Instructions for the task | Locate every line in the material below that has the word "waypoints". Copy each of those lines.

Data section |
Start of Block

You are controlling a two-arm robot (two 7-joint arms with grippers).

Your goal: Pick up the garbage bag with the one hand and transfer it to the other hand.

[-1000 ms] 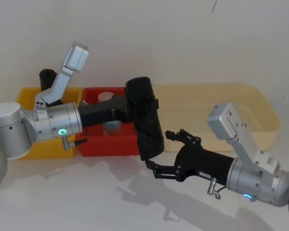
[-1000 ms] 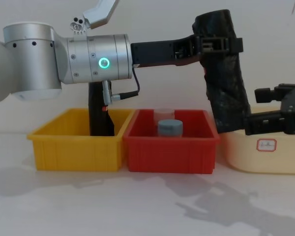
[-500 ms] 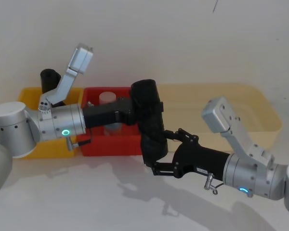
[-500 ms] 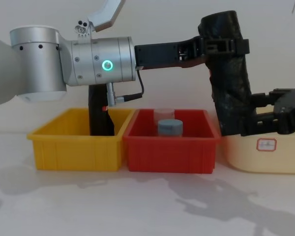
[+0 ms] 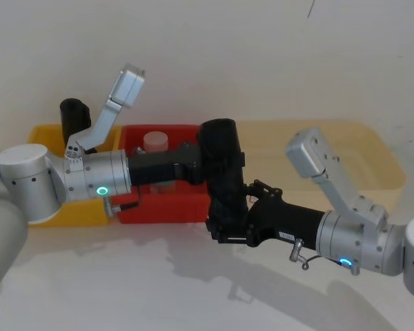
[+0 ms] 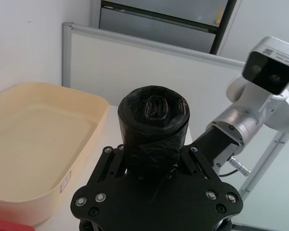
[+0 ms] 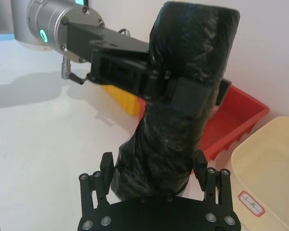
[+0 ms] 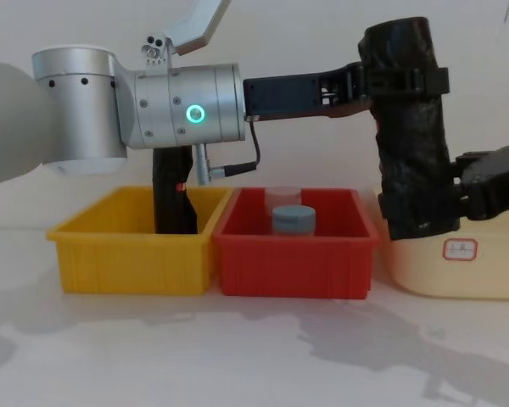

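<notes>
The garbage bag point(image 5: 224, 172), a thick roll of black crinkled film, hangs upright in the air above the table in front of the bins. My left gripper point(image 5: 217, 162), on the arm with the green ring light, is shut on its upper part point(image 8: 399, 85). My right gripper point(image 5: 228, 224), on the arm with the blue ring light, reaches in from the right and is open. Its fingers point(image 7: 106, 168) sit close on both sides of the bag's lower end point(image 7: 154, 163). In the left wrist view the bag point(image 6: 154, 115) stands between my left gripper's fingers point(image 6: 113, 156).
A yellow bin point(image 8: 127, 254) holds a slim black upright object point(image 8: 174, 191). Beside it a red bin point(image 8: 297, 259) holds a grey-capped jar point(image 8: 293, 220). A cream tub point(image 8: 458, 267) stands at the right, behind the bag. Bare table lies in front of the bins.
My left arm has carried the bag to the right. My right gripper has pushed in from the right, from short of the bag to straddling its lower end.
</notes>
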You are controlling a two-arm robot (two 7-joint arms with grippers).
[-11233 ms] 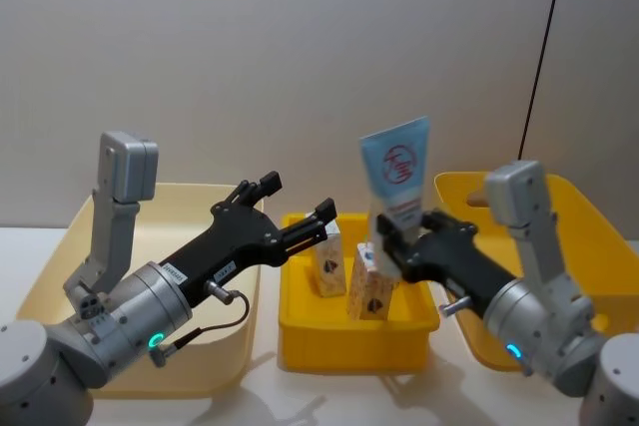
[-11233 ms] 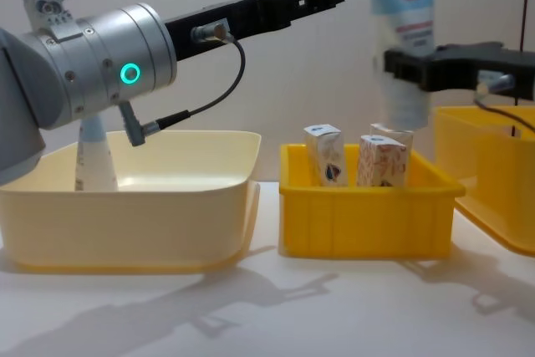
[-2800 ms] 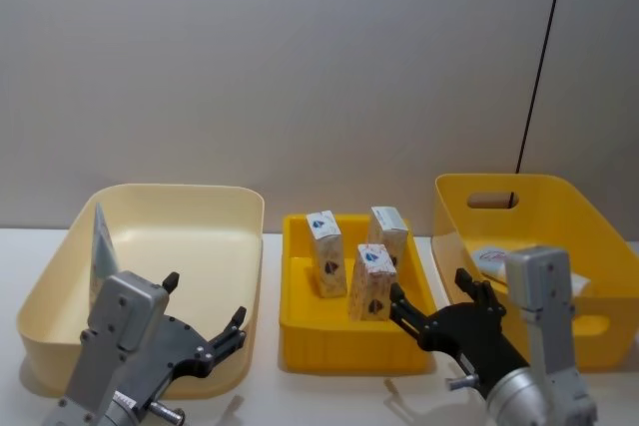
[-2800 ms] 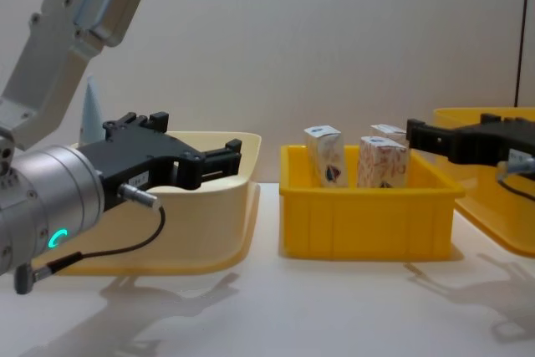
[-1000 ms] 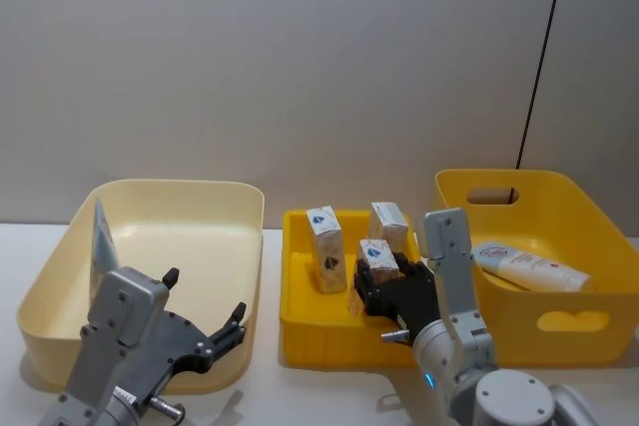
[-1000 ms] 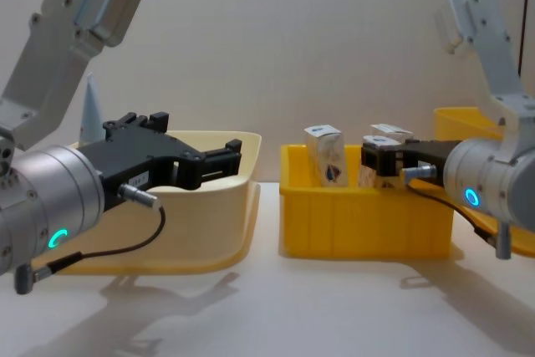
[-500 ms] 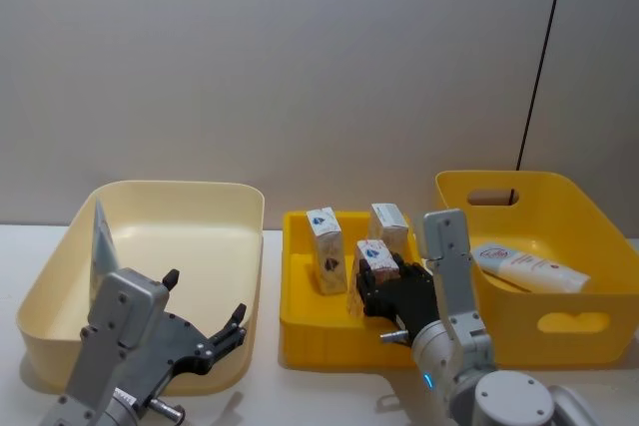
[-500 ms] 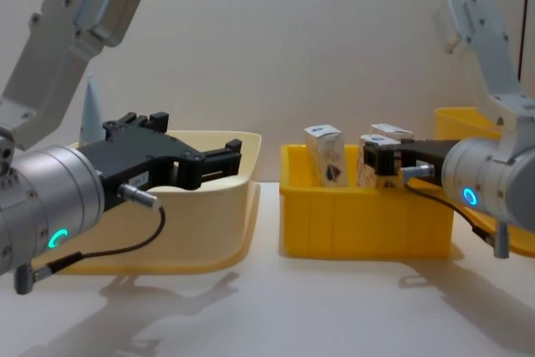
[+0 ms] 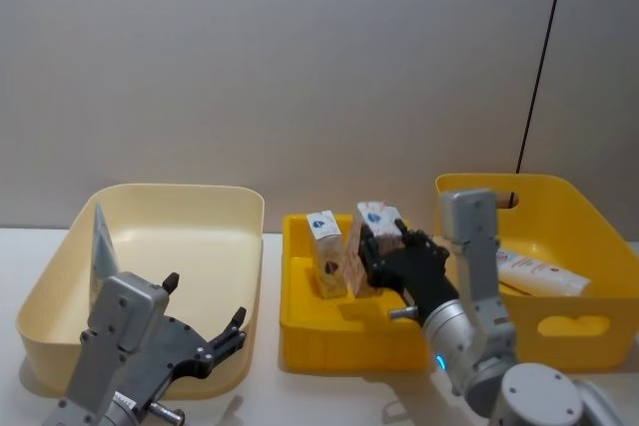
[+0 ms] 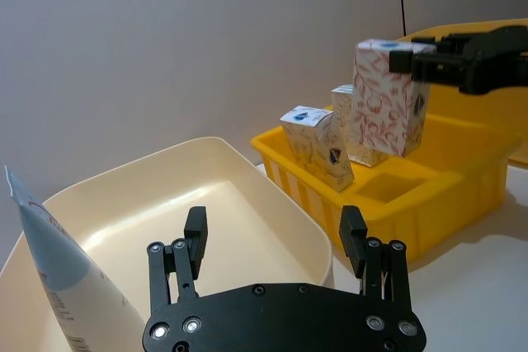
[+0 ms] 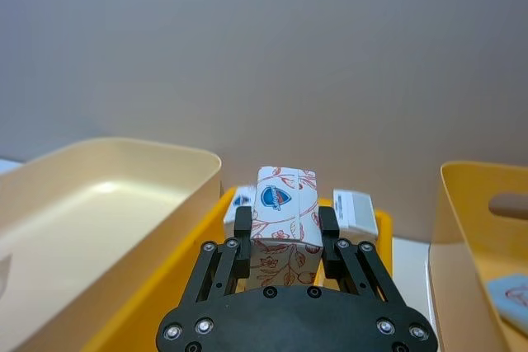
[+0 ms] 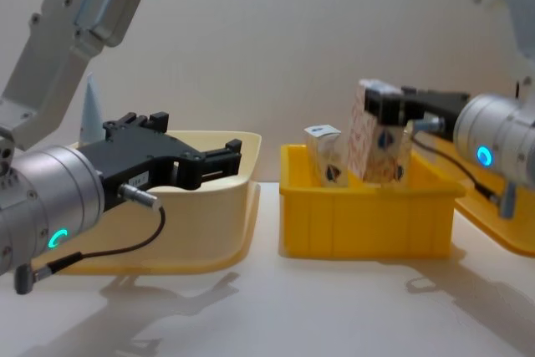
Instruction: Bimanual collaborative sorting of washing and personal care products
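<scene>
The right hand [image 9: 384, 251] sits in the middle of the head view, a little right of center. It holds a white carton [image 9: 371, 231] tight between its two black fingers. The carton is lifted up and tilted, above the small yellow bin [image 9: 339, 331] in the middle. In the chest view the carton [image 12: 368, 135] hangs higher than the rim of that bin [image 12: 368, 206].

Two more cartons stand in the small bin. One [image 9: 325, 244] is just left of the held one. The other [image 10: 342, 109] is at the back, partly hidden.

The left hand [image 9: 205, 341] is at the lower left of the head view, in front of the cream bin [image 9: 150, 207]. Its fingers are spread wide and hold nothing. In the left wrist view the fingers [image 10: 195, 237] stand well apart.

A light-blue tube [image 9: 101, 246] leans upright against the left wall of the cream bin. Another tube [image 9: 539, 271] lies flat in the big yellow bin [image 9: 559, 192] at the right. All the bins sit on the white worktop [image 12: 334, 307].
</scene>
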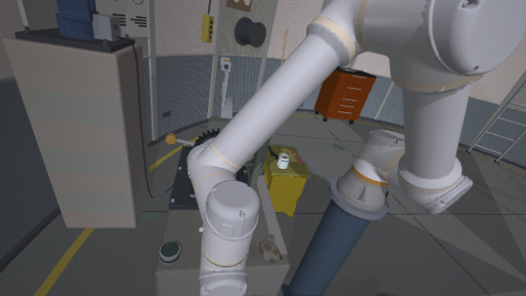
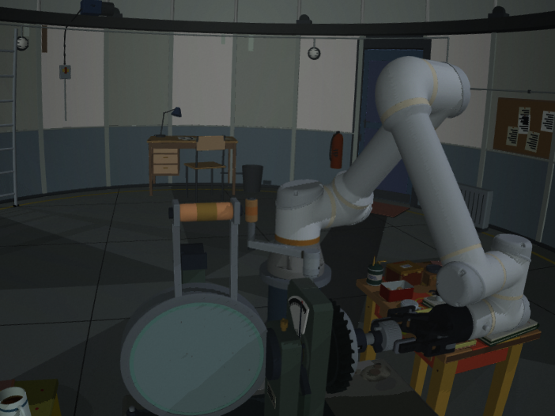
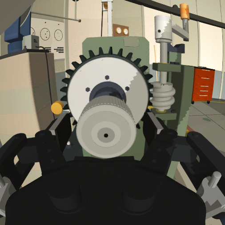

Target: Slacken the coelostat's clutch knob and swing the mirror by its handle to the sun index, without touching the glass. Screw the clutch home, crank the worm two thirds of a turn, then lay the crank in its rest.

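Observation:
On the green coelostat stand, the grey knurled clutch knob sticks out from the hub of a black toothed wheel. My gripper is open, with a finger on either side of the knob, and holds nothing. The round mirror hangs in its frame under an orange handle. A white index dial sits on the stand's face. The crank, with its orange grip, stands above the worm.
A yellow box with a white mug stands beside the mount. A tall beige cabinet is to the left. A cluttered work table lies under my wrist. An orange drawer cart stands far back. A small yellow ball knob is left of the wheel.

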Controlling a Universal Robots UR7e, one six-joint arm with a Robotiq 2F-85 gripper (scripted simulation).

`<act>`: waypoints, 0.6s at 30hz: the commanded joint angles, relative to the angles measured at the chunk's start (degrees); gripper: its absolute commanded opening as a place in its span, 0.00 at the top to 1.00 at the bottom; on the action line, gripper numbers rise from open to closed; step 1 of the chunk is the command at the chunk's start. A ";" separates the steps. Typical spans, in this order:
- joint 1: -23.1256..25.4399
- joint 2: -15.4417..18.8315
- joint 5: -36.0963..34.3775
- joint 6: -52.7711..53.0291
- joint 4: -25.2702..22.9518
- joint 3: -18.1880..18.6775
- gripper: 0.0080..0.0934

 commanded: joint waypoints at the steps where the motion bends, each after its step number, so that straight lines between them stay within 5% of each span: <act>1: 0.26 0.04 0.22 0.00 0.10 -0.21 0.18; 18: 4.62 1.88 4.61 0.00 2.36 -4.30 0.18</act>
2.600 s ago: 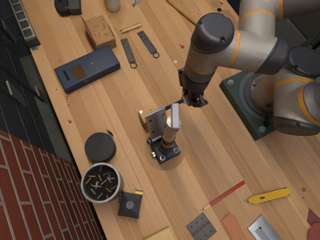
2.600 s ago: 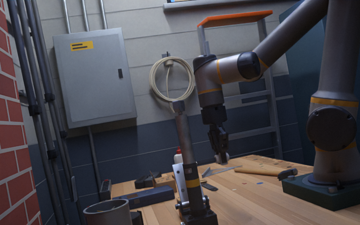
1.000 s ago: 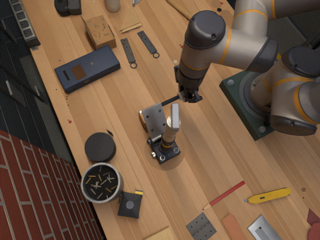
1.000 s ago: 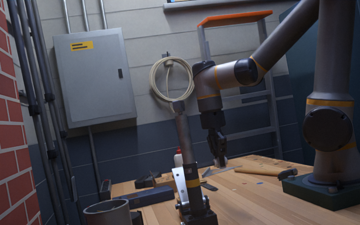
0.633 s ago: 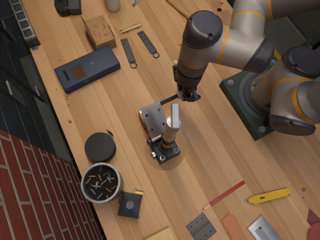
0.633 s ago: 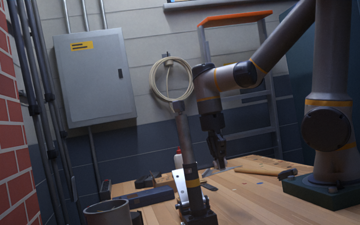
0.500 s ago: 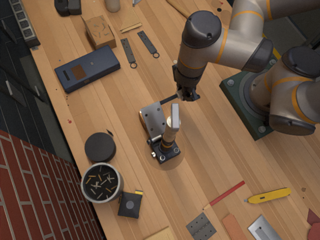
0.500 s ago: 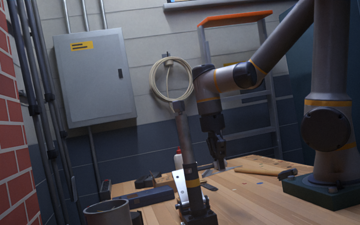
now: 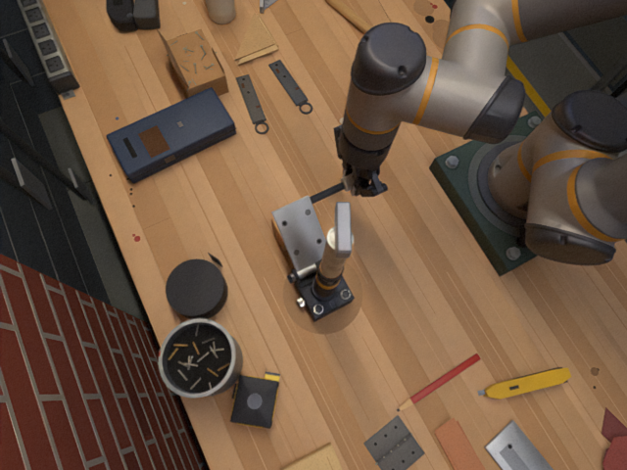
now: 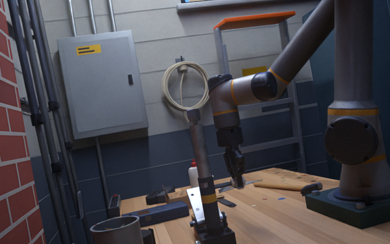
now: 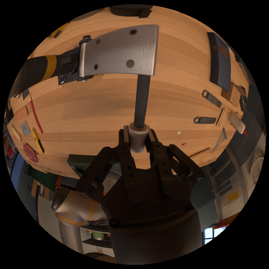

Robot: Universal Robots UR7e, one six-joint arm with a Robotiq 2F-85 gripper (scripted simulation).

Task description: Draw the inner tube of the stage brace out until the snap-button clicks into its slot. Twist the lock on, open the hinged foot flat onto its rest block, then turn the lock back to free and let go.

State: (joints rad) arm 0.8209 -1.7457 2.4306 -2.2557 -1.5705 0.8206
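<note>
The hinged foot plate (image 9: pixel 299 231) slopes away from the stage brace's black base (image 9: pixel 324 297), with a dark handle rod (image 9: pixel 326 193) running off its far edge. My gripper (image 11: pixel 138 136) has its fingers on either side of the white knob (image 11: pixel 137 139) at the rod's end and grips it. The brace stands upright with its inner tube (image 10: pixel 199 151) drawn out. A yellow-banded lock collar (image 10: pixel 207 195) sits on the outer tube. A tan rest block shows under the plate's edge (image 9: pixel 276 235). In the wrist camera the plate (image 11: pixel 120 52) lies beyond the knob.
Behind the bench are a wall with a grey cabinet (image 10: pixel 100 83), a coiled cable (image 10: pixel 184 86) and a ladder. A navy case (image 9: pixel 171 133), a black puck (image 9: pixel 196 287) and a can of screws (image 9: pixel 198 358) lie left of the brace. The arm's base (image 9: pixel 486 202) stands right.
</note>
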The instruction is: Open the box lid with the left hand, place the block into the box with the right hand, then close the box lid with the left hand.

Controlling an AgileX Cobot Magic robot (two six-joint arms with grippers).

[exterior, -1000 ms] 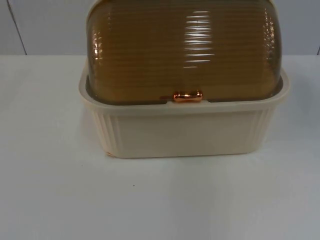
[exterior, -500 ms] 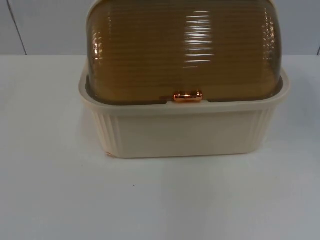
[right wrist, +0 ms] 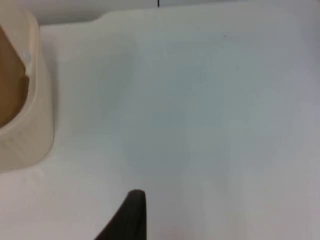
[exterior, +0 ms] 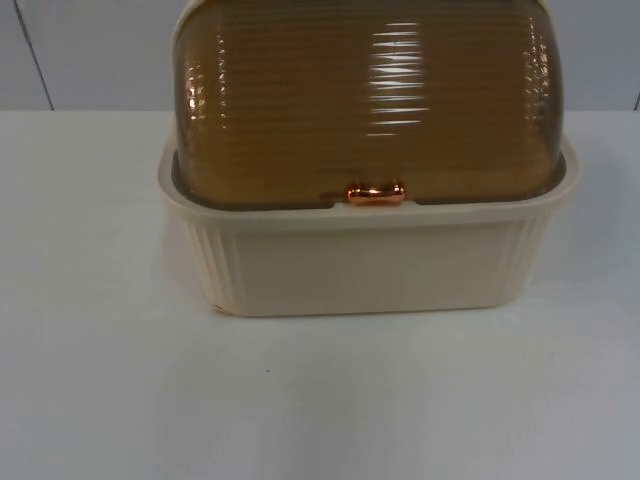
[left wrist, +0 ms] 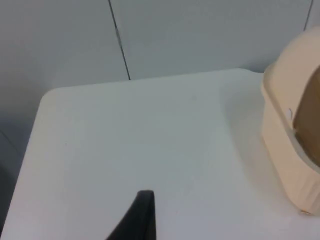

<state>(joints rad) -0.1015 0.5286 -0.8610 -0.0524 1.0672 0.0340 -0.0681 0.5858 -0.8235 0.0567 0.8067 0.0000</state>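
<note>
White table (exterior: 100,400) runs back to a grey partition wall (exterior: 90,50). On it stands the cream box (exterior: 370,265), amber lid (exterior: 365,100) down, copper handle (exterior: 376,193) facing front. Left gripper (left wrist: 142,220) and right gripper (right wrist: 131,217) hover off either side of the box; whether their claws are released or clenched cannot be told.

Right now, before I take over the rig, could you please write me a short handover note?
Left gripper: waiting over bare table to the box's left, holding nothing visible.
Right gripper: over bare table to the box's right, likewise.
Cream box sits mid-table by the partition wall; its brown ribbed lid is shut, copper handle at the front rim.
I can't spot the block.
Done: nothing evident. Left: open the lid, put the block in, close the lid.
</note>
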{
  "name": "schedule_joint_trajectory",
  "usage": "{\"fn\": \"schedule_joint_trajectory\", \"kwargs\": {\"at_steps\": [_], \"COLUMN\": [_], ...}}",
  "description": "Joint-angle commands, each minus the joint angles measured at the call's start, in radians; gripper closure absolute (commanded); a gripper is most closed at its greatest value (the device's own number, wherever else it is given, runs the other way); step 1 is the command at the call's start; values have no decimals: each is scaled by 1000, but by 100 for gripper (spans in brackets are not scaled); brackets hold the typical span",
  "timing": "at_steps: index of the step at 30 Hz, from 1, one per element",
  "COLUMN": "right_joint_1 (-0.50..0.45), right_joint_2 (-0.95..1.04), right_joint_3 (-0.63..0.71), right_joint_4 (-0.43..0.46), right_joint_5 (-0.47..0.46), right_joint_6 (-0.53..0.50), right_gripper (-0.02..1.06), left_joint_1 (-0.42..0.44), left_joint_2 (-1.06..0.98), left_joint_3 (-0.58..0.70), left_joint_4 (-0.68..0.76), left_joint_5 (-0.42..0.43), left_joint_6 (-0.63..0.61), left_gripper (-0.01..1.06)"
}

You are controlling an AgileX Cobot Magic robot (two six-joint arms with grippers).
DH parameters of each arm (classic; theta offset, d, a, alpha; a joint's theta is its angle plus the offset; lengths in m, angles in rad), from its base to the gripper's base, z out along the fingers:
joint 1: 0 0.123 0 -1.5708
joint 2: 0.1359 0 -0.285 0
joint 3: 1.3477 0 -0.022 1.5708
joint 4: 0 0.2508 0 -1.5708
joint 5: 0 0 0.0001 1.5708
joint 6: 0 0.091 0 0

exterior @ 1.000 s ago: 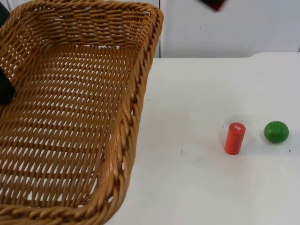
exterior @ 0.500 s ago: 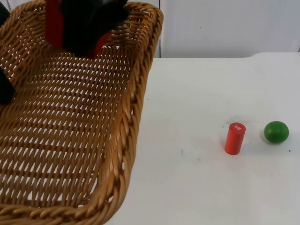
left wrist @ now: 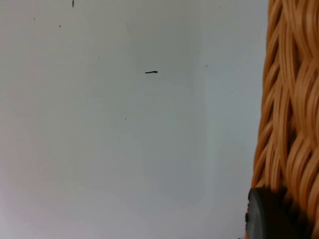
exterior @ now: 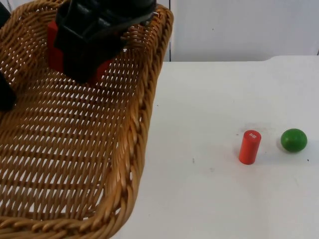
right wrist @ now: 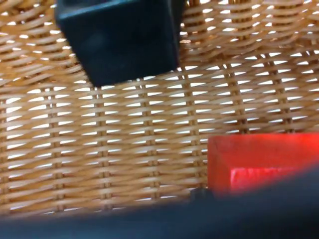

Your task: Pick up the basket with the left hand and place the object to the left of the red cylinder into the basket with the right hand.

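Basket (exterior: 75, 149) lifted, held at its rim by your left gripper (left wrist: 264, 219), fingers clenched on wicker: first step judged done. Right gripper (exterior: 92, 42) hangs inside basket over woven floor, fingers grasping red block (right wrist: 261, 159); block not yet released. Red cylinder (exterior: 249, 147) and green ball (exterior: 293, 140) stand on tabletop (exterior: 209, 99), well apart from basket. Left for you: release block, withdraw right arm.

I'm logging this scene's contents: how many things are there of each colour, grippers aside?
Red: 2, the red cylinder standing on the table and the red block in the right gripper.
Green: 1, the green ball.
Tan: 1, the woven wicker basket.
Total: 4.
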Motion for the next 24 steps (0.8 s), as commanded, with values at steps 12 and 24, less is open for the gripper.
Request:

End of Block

Response for this exercise |
`<act>`: waypoints, 0.6s at 30hz: the commanded joint angles, relative to the angles measured at the chunk's start (degrees); gripper: its absolute commanded opening as a place in its span, 0.00 at the top to 1.00 at the bottom; on the action line, gripper numbers rise from open to closed; step 1 of the chunk is the command at the chunk's start. A ";" separates the steps. Typical spans, in this order:
 commanded: joint waypoints at the steps where the motion bends, each after its step number, so that straight lines between them stay within 5% of each span: <act>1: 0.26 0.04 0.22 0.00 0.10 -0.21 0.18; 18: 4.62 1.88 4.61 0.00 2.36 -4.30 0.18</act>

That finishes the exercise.